They play different types of games so it doesn't matter. I think Redd will be a perfect fit because LeBron is already so great at creating shots and Redd can hit them. But he can also create his own shot so LeBron doesn't have to wear himself out by doing everything on the offensive end, like he's doing now.

MJ and Pippen where two good wing scorers.


----------



## Pan Mengtu (Jun 18, 2004)

But I agree that signing Z is probably more important.


----------



## Cap (Nov 5, 2003)

> Originally posted by <b>Nevus</b>!
> 
> 
> I'm not sure about Redd's situation, but if the Cavaliers can get Z to re-sign for a reasonable price, I am told that they can offer the max to somebody.


Z is not going to ask for much less than he's getting paid now, which is $14M per. The Cavs would be ecstatic to get Z to resign for $10M per. The Cavs would have to let Wagner and McInnis walk this summer to be able to sign Redd. Wagner is as good as gone. But do the Cavs want to resign McInnis with the MLE? They'd still be at or very close to the cap with McInnis at the MLE and Z signing a $10M per deal (if they're lucky). Remember, Redd is making $3M this year and has a player option next season that he will opt out. The Cavs can't keep McInnis because Redd will demand far more than the MLE. 

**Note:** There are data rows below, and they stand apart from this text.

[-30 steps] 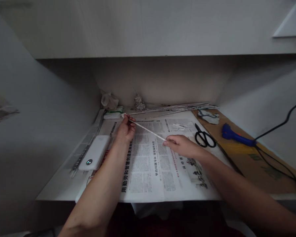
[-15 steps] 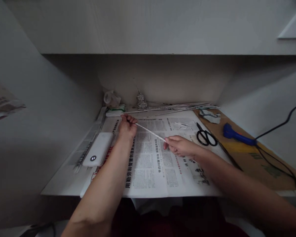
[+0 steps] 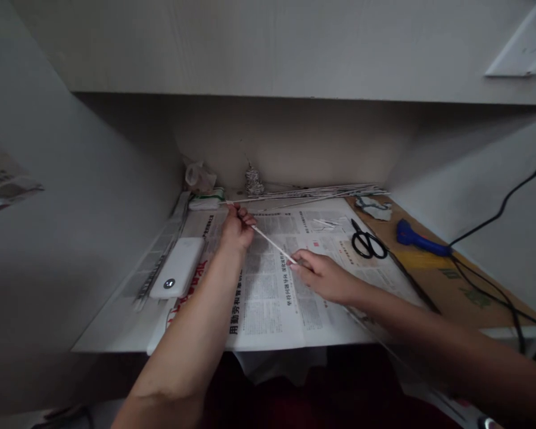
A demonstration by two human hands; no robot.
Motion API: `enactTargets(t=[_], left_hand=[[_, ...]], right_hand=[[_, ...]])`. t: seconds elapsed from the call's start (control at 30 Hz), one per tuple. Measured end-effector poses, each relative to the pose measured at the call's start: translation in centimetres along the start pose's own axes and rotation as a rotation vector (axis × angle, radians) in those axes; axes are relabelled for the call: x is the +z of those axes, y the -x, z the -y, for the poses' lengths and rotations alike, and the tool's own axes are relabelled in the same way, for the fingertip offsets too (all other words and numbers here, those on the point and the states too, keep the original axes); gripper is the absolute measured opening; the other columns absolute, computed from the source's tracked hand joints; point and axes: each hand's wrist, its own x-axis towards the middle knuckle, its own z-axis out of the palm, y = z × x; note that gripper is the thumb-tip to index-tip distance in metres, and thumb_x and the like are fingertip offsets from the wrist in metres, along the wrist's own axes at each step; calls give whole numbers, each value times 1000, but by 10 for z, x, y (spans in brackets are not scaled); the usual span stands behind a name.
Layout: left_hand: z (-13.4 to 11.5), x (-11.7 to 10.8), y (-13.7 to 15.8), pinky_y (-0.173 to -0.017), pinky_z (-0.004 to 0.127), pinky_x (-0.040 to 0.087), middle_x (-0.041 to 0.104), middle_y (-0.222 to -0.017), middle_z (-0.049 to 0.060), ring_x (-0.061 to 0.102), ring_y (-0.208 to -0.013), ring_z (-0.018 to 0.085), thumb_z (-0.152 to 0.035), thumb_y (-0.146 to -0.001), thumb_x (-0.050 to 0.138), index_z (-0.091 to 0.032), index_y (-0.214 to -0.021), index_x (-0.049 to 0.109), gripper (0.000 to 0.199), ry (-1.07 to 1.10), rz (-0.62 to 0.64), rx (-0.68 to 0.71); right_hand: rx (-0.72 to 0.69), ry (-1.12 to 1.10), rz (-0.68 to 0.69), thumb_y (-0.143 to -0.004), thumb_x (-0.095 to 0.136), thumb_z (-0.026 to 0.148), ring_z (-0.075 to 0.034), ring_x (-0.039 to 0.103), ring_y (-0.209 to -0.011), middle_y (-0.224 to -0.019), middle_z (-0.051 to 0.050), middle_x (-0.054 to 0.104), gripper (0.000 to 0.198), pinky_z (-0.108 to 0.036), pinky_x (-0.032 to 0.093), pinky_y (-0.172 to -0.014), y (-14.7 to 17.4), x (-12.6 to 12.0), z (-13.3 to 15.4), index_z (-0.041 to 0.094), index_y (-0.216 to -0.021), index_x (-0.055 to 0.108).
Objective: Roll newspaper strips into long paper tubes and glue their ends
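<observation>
A thin white paper stick (image 3: 272,243) slants above the newspaper (image 3: 263,304), pinched at its far-left stretch by the left hand (image 3: 238,229) and nearer, to the right, by the right hand (image 3: 319,275). Compared with a second ago, less stick shows between the hands, and a thin pale length (perhaps the same stick) now shows beneath the right forearm, crossing the near edge of the table (image 3: 102,333). Newspaper spreads from the hands to that edge. A white power bank (image 3: 178,268) bounds the left, black scissors (image 3: 366,237) the right.
</observation>
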Motion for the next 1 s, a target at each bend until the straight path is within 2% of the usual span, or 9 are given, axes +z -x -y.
enactTargets(t=[0.07, 0.13, 0.27, 0.33, 0.43, 0.63, 0.77, 0.9, 1.0], left_hand=[[3, 1, 1, -34, 14, 20, 30, -47, -7, 27, -34, 4, -39, -93, 34, -18, -68, 40, 33, -5, -6, -18], [5, 1, 2, -33, 14, 17, 29, -46, -7, 25, -33, 4, -37, -94, 35, -18, -68, 39, 33, -4, 3, -24], [1, 1, 1, -31, 14, 14, 26, -46, -7, 25, -33, 5, -35, -95, 32, -18, -67, 38, 33, 31, 44, -63], [0, 1, 1, -31, 14, 14, 25, -46, -7, 25, -33, 5, -34, -95, 30, -18, -67, 37, 34, 55, 68, -88], [2, -1, 1, -31, 14, 15, 25, -47, -7, 26, -33, 4, -33, -96, 29, -17, -67, 37, 34, 69, 87, -95], [16, -2, 3, -32, 14, 16, 28, -48, -6, 27, -35, 4, -34, -95, 30, -17, -71, 42, 32, 16, 69, -83], [24, 0, 7, -33, 14, 19, 31, -50, -6, 29, -36, 4, -34, -95, 31, -16, -72, 44, 31, 3, 88, -129], [29, 0, 10, -33, 15, 19, 31, -51, -5, 29, -36, 5, -33, -95, 31, -16, -72, 44, 31, -17, 118, -159], [27, -1, 10, -32, 15, 17, 28, -49, -6, 28, -35, 5, -31, -95, 31, -16, -70, 43, 31, -16, 143, -180]], right_hand=[[-127, 162, -126, -87, 47, 43, -13, 46, -58, -68, -2, 53, 24, -26, 33, -53, -5, 8, 1, 21, -93, 54], [-116, 121, -111, -88, 45, 43, -13, 46, -58, -66, -2, 52, 24, -26, 33, -53, -10, 17, 1, 20, -87, 52], [162, -523, 211, -92, 30, 50, -8, 31, -37, -50, 6, 36, 32, -22, 27, -38, -14, 27, -4, 21, -87, 44], [222, -822, 370, -92, 29, 51, -8, 24, -34, -47, 9, 27, 31, -21, 23, -34, -14, 27, -9, 23, -88, 41], [241, -948, 482, -92, 31, 49, -8, 27, -33, -46, 8, 28, 30, -20, 25, -32, -15, 23, -14, 22, -90, 44], [65, -537, 81, -88, 41, 55, -8, 46, -42, -58, 4, 50, 38, -20, 37, -37, -25, 31, -8, 21, -102, 50], [59, -333, 27, -87, 44, 52, -7, 46, -39, -58, 4, 53, 33, -17, 34, -34, -38, 37, -4, 21, -93, 52], [89, -414, -24, -90, 39, 49, -6, 40, -33, -50, 5, 47, 34, -17, 28, -30, -52, 38, -3, 19, -84, 52], [140, -733, 92, -91, 36, 49, -6, 36, -32, -48, 7, 42, 33, -18, 24, -30, -52, 37, -3, 19, -84, 49]])
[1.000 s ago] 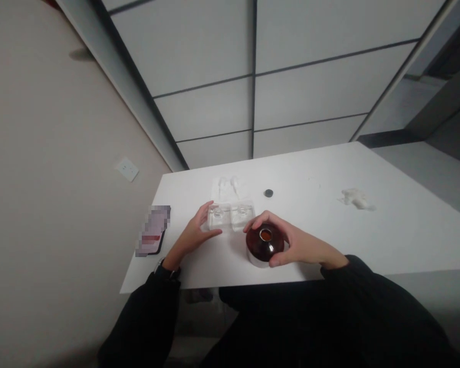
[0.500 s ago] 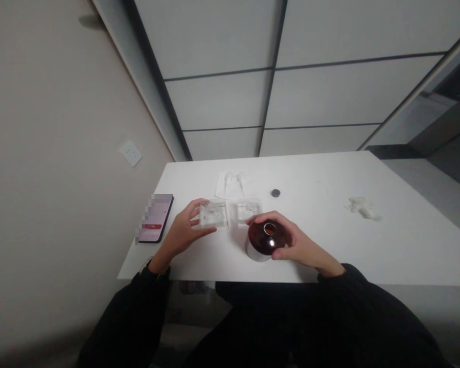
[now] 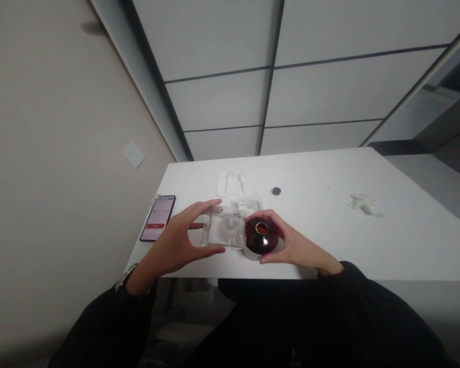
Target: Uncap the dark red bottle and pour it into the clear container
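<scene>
My left hand (image 3: 186,237) grips a clear, boxy plastic container (image 3: 225,230) by its sides, thumb below and fingers above. The container is raised and tilted, and its right edge meets or overlaps a round dark-red bottle (image 3: 257,243) with an open ringed mouth. Around that bottle my right hand (image 3: 287,237) is wrapped from the right. The bottle has a pale, whitish lower part, partly hidden. Just behind both stands a second clear container (image 3: 251,205) on the table, partly covered by the first one.
A phone (image 3: 159,217) with a lit screen lies at the table's left edge. Toward the back are a white tissue with two whitish pieces (image 3: 235,181) and a small dark cap (image 3: 276,191). Crumpled tissue (image 3: 365,204) rests on the right of the white table (image 3: 329,230).
My left hand has lifted the clear container and brought it right and toward me, up to the bottle. The bottle in my right hand has shifted slightly left.
</scene>
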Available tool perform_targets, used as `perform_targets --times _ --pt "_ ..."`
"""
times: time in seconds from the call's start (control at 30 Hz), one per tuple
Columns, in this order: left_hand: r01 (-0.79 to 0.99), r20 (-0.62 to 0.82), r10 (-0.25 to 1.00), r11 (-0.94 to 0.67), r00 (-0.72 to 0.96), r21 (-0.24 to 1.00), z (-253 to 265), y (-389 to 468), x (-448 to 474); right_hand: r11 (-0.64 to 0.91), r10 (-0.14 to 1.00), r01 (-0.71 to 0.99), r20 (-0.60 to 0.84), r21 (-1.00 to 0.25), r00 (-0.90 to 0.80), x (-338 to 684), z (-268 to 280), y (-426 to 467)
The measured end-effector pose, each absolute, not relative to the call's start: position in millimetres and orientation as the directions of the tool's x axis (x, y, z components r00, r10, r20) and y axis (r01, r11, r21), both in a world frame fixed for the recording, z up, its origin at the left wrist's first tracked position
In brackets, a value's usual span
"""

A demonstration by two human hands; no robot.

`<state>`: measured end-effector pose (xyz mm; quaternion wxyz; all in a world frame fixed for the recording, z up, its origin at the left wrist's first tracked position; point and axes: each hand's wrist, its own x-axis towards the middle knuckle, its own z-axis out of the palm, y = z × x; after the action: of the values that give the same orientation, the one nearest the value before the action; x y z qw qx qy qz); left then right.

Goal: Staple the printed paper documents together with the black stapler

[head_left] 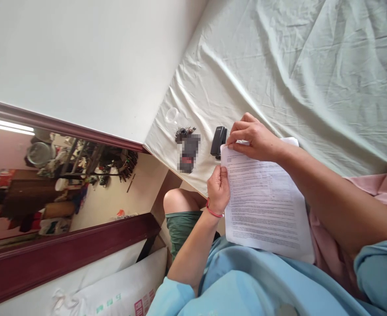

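Observation:
A stack of printed papers (262, 202) rests against my lap, its near edge by the blue shirt. My left hand (218, 186), a red cord around its wrist, is closed on the left edge of the stack with the thumb on top. At the upper left corner of the stack, the fingers of my right hand (251, 138) pinch the sheets. Just beyond that corner, a black stapler (218, 141) lies on the pale bed sheet (246, 66), close to my right fingertips.
Left of the stapler lie a pixelated dark object (189, 153), a small dark tangled bundle (184, 133) and a clear round container (172, 115). A white wall (81, 66) borders the bed. Further left, a dark red frame (64, 254) surrounds a view of cluttered shelves. A white sack (121, 285) sits below.

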<state>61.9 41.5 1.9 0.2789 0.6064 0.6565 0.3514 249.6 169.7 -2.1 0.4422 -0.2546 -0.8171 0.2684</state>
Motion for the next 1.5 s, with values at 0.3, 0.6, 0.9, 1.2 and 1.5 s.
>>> perform_targets --times 0.3,0.6,0.9,1.2,1.5 --pt "0.591 0.062 0.992 0.014 -0.107 0.807 2.4 41.2 62.6 0.748 0.633 0.200 0.593 -0.632 -0.497 249.0 0.1 168.8" --pt "0.605 0.083 0.990 0.002 -0.113 0.796 1.6 41.0 61.4 0.746 0.647 0.268 0.568 -0.610 -0.509 249.3 2.4 168.9" --pt "0.644 0.106 0.989 -0.016 -0.102 0.765 1.0 40.8 63.1 0.746 0.650 0.265 0.582 -0.611 -0.489 247.0 3.7 166.9" --pt "0.669 0.097 0.991 -0.006 -0.098 0.743 3.1 39.5 65.6 0.739 0.658 0.263 0.577 -0.621 -0.485 246.8 5.2 166.3" --pt "0.681 0.101 0.989 0.000 -0.108 0.733 0.8 39.1 65.2 0.744 0.654 0.242 0.605 -0.623 -0.454 247.1 6.0 165.9"
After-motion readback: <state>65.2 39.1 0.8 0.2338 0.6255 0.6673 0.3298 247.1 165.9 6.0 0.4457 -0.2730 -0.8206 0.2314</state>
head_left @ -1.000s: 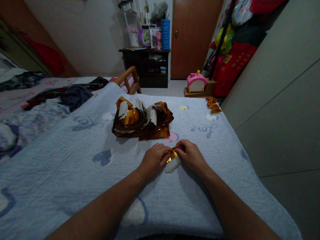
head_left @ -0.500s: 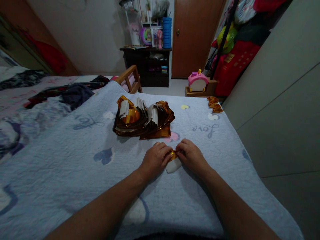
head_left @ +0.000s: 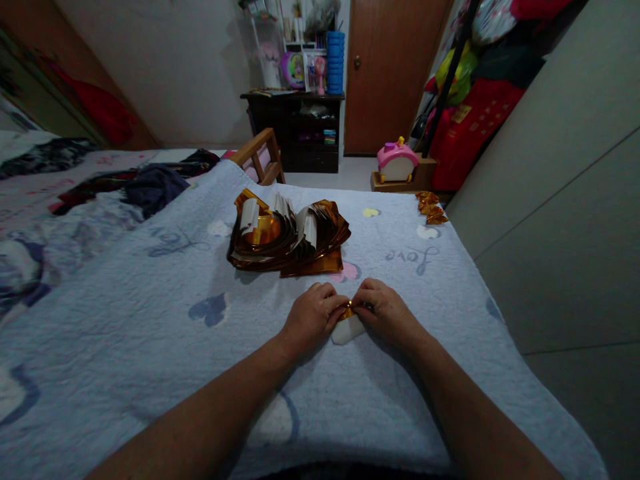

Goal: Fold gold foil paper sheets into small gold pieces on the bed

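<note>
Between my hands lies a small sheet of gold foil paper [head_left: 349,328], its pale underside facing up and its far edge turned over to show gold. My left hand [head_left: 315,313] pinches the folded gold edge from the left. From the right, my right hand [head_left: 383,310] pinches the same edge, its fingertips nearly meeting those of the left. Fingers hide part of the fold. Beyond my hands rests a thick, curled stack of gold foil paper [head_left: 290,257]. Several folded gold foil pieces [head_left: 430,208] lie at the far right corner.
A pale blue quilted cover [head_left: 150,320] with hearts and lettering spreads beneath everything. A grey cabinet [head_left: 565,220] borders the right side. Past the far edge are a wooden chair [head_left: 260,160], a pink toy case [head_left: 397,163] and a dark shelf unit [head_left: 295,133]. Rumpled clothes [head_left: 155,187] lie at left.
The far gold edge of the sheet is folded or pinched further, and less gold shows between my fingers. My fingertips have come slightly closer together. The stack stays put.
</note>
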Tool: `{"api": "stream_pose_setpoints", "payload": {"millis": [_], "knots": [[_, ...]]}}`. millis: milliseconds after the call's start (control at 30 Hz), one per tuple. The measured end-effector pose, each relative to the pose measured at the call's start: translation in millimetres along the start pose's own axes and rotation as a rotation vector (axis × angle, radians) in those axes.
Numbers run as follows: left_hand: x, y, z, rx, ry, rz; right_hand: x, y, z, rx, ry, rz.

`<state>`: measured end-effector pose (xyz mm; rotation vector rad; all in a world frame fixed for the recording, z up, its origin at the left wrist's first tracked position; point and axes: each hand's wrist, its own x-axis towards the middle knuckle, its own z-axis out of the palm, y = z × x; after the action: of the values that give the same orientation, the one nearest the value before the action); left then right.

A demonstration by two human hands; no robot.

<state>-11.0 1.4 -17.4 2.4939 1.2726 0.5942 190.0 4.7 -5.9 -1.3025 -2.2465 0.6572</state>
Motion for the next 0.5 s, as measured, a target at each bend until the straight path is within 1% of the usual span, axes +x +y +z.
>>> {"api": "stream_pose_setpoints", "payload": {"millis": [233,500], "knots": [[0.1,-0.6,0.8,0.027,0.000,0.029,0.3,-0.6,-1.0,0.004,-0.028,0.009],[0.7,0.4,1.2,0.054,0.006,0.040,0.9,-2.3,-9.0,0.054,-0.085,-0.020]]}}
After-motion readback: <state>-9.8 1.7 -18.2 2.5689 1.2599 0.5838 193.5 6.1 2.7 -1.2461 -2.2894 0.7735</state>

This is assuming HoopsHype has got the salaries updated as of today. Did the Cavs already use their LLE this past summer?


----------



## Cap (Nov 5, 2003)

> Originally posted by <b>Pan Mengtu</b>!
> 
> MJ and Pippen where two good wing scorers.


MJ and Pippen were two of the top 10 best perimeter players for a decade in addition to being two of the elite scorers in the NBA. LeBron and Redd wouldn't be anywhere near as potent. Especially Redd.


----------



## RP McMurphy (Jul 17, 2003)

> Originally posted by <b>Pioneer10</b>!
> It's not necessarily bad at all to have two scoring perimeter players as long as they complement each other and they know their place: Jordan and Pippen: 6 titles, 'nuff said.


Scottie Pippen's scoring wasn't anywhere near his most valuable contribution to those Bulls teams, his defense was. Pippen was an overrated scorer but he's probably the best perimeter defender of all time. Comparing that to what the Cavs would be with two matadors like LeBron and Redd just doesn't make much sense.

If Redd came to Cleveland he'd be reduced to a spot-up jump shooter. He's a good shooter, one of the best, but he still has the ball in his hands most of the time in Milwaukee. You'd be taking a lot away from his game if you signed him, after a couple of months the board would be full of threads asking what happened to Redd, or calling LeBron selfish for not being able to co-exist with him.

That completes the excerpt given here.